Existing large language models (LLMs) lack end-to-end capability in abstract, mathematically intensive open-science tasks—particularly in theoretical and computational physics—where rigorous reasoning, symbolic manipulation, and numerical computation must be tightly integrated. Method: This paper introduces the “AI Physicist” framework: (i) a novel LLM-based agent architecture unifying abstract physical reasoning with symbolic-numerical hybrid computation; (ii) LANDAU—a hierarchical academic knowledge universe designed to enhance decision reliability through structured domain knowledge; and (iii) a long-horizon scientific闭环 integrating methodology-trajectory validation with adaptive reinforcement-driven exploration. Contribution/Results: The framework achieves three breakthroughs across high-energy physics, condensed-matter physics, and astrophysics: (i) reduction of research cycles from months to hours; (ii) fully automated, hypothesis-driven closed-loop verification; and (iii) autonomous discovery and modeling of open scientific problems—marking a significant advance toward AI-augmented scientific discovery.
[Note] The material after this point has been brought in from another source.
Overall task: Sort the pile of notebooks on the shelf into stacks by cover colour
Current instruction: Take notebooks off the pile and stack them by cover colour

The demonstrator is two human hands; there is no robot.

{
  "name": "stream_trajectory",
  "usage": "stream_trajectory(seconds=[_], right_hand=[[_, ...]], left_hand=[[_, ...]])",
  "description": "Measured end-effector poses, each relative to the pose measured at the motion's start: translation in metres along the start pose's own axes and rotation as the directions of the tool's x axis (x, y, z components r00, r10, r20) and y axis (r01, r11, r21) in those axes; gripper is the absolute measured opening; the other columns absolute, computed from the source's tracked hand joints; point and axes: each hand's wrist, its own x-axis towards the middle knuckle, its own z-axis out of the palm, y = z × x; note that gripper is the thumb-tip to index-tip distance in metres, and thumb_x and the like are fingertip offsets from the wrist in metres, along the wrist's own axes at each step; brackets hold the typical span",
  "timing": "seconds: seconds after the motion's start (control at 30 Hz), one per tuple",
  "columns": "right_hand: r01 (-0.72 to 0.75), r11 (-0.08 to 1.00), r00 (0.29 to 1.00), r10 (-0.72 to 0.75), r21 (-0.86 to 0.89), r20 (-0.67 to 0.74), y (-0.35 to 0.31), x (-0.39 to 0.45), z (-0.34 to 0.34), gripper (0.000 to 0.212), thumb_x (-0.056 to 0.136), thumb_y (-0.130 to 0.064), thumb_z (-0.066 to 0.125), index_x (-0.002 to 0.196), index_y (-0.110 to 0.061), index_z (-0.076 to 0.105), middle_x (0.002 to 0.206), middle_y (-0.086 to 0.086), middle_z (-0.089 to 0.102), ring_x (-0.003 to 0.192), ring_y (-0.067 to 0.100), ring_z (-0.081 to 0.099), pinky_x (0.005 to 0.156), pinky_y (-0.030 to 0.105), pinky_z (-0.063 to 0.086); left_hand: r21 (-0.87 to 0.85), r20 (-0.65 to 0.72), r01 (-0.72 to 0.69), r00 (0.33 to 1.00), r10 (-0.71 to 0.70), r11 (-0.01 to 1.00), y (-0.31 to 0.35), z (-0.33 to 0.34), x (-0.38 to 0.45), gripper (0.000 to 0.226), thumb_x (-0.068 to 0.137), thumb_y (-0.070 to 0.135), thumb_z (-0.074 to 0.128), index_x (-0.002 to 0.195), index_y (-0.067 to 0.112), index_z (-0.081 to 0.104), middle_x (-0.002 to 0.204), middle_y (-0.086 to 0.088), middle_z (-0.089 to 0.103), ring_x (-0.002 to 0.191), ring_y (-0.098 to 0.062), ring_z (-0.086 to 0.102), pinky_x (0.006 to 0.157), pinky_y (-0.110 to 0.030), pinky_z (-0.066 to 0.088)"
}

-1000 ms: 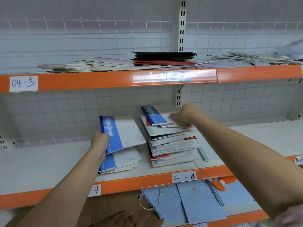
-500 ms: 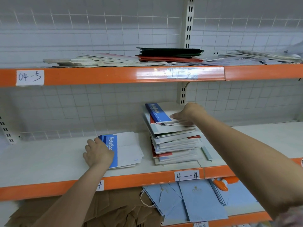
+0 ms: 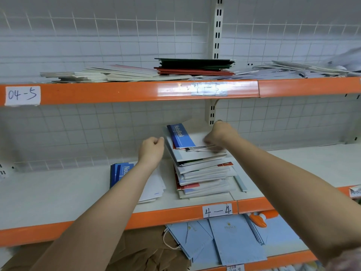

Advances in LLMs have produced agents with knowledge and operational capabilities comparable to human scientists, suggesting potential to assist, accelerate, and automate research. However, existing studies mainly evaluate such systems on well-defined benchmarks or general tasks like literature retrieval, limiting their end-to-end problem-solving ability in open scientific scenarios. This is particularly true in physics, which is abstract, mathematically intensive, and requires integrating analytical reasoning with code-based computation. To address this, we propose PhysMaster, an LLM-based agent functioning as an autonomous theoretical and computational physicist. PhysMaster couples absract reasoning with numerical computation and leverages LANDAU, the Layered Academic Data Universe, which preserves retrieved literature, curated prior knowledge, and validated methodological traces, enhancing decision reliability and stability. It also employs an adaptive exploration strategy balancing efficiency and open-ended exploration, enabling robust performance in ultra-long-horizon tasks. We evaluate PhysMaster on problems from high-energy theory, condensed matter theory to astrophysics, including: (i) acceleration, compressing labor-intensive research from months to hours; (ii) automation, autonomously executing hypothesis-driven loops ; and (iii) autonomous discovery, independently exploring open problems.